Find all lines in the listing that include the word "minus", then copy them.

● ● ● ● ● ● ●

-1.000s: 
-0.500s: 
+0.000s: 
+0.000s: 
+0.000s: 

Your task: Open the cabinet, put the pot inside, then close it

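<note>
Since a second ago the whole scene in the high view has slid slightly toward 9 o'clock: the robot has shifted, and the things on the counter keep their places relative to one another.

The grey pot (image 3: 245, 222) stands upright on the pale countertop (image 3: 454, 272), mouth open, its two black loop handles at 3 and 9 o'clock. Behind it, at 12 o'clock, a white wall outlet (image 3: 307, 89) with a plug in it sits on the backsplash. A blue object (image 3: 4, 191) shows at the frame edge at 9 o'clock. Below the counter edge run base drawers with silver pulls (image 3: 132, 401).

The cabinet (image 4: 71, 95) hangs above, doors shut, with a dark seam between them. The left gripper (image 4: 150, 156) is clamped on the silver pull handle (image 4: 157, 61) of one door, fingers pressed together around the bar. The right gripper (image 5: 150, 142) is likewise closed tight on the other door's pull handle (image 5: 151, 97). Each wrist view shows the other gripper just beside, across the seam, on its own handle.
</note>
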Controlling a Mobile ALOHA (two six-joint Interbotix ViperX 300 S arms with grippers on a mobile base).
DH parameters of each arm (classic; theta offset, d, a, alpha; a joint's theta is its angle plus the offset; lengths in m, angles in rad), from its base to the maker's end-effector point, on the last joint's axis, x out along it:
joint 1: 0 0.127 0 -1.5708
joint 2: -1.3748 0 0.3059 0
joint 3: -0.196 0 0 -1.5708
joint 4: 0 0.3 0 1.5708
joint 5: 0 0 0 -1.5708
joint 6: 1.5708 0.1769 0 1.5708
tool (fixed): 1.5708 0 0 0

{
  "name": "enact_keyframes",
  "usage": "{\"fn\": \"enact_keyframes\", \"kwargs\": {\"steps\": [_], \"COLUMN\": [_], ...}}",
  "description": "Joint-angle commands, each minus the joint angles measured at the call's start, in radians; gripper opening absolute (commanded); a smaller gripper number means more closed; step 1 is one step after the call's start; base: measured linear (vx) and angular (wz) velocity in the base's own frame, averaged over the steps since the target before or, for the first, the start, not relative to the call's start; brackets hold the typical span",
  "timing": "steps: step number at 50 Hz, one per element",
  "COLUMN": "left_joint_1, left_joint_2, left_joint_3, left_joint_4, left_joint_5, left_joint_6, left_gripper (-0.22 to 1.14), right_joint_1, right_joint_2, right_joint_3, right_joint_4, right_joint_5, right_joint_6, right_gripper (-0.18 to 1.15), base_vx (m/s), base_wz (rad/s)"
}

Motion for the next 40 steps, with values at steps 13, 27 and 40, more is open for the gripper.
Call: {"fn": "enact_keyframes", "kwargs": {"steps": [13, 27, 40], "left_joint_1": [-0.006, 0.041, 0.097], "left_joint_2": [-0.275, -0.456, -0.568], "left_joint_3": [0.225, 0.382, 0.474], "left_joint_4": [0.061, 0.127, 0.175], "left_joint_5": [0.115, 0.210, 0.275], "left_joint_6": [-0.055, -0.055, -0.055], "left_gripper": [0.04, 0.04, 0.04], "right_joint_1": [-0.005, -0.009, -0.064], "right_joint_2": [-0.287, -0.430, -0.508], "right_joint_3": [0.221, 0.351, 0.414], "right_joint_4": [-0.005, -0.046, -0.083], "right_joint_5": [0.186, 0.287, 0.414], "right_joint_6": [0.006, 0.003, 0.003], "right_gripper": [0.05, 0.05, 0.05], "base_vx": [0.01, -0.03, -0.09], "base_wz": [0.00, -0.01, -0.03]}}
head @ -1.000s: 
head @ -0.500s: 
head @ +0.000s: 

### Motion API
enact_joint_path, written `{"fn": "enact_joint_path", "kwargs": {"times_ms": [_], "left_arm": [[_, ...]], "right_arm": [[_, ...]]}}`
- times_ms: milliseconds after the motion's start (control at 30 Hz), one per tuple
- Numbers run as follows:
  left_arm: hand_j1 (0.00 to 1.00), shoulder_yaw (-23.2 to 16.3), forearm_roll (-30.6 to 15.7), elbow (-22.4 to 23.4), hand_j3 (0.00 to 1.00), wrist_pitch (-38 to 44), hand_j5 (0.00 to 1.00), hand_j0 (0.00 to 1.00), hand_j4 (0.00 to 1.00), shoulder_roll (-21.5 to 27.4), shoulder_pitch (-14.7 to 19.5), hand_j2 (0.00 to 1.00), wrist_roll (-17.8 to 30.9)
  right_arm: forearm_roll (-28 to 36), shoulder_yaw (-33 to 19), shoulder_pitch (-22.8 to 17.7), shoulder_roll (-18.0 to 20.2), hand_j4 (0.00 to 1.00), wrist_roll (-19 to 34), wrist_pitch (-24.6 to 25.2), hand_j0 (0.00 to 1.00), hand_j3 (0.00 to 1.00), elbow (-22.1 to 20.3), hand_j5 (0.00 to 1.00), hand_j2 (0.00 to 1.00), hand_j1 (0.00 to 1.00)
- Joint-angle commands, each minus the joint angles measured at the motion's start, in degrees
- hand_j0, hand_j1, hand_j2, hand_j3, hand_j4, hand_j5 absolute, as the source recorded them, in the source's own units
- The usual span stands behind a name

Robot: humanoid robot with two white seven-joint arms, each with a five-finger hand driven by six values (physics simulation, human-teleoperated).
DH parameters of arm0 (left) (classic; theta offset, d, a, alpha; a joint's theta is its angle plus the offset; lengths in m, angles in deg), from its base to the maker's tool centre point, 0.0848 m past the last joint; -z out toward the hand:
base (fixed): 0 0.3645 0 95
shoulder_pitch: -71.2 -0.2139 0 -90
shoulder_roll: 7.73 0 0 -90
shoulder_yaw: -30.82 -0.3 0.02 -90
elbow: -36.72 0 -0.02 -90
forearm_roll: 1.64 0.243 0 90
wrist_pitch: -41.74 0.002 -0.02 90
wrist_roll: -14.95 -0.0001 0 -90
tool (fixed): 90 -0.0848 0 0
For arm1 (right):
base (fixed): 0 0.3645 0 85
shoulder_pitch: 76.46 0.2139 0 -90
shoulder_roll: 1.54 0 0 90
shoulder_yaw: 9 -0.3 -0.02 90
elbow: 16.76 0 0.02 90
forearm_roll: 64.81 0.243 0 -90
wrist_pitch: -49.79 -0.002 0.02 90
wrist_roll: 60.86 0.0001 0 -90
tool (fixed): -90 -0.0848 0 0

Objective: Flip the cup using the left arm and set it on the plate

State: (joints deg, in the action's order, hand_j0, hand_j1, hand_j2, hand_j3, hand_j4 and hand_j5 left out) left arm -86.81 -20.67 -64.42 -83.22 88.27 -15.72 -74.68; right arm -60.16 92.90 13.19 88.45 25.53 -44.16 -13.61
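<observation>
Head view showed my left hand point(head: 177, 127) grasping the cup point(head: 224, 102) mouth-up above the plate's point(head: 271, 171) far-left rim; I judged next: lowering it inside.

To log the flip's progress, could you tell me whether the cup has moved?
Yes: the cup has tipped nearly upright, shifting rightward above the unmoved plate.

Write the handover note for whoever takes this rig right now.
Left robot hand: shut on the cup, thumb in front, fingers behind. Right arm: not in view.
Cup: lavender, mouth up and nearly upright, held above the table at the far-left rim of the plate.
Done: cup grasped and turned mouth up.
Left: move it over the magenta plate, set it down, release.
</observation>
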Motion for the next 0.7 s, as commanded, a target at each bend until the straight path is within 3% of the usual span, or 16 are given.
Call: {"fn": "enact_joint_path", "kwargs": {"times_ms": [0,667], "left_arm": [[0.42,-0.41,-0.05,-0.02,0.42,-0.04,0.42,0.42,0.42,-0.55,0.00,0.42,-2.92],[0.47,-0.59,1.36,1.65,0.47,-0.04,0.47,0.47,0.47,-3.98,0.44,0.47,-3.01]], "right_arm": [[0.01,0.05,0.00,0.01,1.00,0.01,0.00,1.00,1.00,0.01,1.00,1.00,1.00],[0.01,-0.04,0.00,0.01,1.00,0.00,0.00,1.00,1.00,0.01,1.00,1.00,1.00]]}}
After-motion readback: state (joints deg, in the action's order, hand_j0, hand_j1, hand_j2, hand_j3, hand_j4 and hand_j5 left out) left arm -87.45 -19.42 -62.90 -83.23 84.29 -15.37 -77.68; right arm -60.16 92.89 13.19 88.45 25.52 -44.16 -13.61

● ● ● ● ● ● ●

◆ Finished task:
  "description": "Joint-angle commands, each minus the joint angles measured at the call's start, in radians; gripper opening absolute (commanded); a smaller gripper number means more closed; step 1 is one step after the call's start; base: measured linear (vx) and angular (wz) velocity in the base's own frame, averaged over the steps since the target before or, for the first, the start, not relative to the call's start; brackets hold the typical span",
- Joint-angle commands, each minus the joint angles measured at the motion's start, in degrees

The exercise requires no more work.